> [WORK TASK]:
If a line in the entries contains the word "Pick", list it.

Data entries
• • • • •

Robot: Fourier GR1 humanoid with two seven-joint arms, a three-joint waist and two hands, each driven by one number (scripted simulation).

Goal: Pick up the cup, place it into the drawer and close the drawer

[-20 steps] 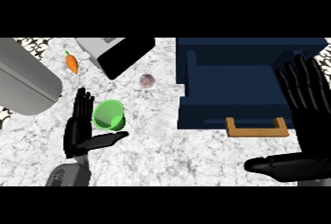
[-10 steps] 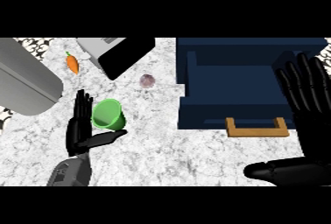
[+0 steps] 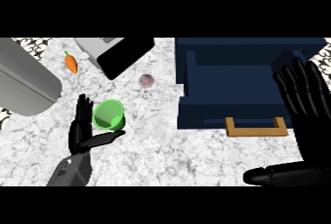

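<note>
A green cup (image 3: 108,114) lies on its side on the marble counter, its mouth facing the view. My left hand (image 3: 82,129) is open right beside it, fingers straight along the cup's left side and thumb under its lower edge, not curled round it. The dark blue drawer (image 3: 194,94) stands pulled open at the right, with a wooden handle (image 3: 256,127) on its front. My right hand (image 3: 304,98) is open with fingers straight, over the drawer's right side, thumb (image 3: 284,173) low near the view's bottom.
A carrot (image 3: 71,63) lies at the back left beside a large grey rounded appliance (image 3: 22,85). A grey and black box (image 3: 116,52) sits at the back centre. A small purplish garlic-like object (image 3: 146,80) rests between the cup and the drawer.
My left hand has slid slightly left and closer to the cup. My right hand has drifted a little to the right and down. The cup has not moved.
</note>
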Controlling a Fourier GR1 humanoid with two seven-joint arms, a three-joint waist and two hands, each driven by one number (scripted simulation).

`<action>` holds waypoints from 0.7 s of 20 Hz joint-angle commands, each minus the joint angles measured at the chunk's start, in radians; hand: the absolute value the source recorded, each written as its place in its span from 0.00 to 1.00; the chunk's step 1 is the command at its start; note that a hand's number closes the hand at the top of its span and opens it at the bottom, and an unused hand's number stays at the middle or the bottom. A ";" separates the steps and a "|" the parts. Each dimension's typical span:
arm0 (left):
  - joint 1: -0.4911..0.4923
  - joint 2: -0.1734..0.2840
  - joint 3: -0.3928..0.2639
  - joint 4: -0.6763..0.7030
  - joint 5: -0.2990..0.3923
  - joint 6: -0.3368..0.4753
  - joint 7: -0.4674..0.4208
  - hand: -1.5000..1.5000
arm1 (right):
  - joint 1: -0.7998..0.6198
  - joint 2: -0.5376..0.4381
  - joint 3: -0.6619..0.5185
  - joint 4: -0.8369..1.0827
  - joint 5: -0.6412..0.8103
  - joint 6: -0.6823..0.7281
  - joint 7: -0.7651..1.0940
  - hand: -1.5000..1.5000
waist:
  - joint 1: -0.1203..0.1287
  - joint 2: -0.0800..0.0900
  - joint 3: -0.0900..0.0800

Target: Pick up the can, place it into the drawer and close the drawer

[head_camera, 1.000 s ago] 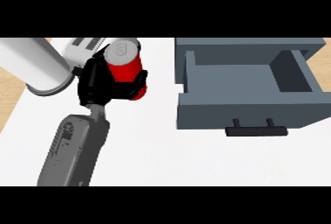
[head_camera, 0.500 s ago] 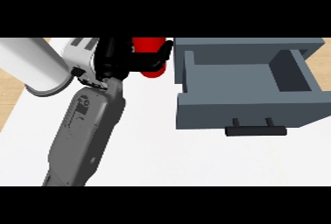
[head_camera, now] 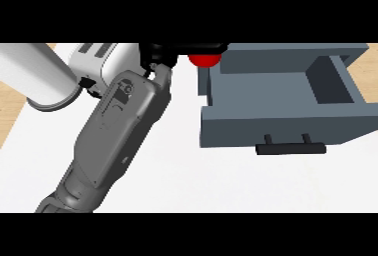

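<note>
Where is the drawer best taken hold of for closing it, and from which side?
Take the black handle on the drawer front, from the near side, the view's lower edge. Its bar stands off the front on two short posts, so fingers could likely curl behind it. The left hand holds the can now.

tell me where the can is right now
In the head view the can sits at the top edge, held in the left robot hand, just beside the open drawer's back-left corner.

can (head_camera: 204,60) red | hand (head_camera: 168,50) black | drawer (head_camera: 280,117) slate grey (handle (head_camera: 290,148) black) | forearm (head_camera: 118,135) grey | counter (head_camera: 184,175) white
</note>
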 commanded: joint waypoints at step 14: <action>-0.260 -0.001 -0.177 0.354 0.283 0.116 -0.172 1.00 | -0.006 0.007 -0.008 0.025 0.019 0.039 -0.007 0.00 | -0.023 0.004 0.001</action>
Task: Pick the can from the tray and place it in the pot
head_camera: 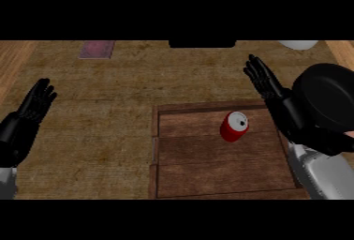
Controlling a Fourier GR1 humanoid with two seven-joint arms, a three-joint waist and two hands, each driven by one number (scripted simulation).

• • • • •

> [RESPONSE AREA]:
Goal: Pick up the cup, place it into the drawer and close the drawer
Target: Pick up the can, place it into the drawer and close the drawer
Task: Pick the can from the tray and place it in the pot

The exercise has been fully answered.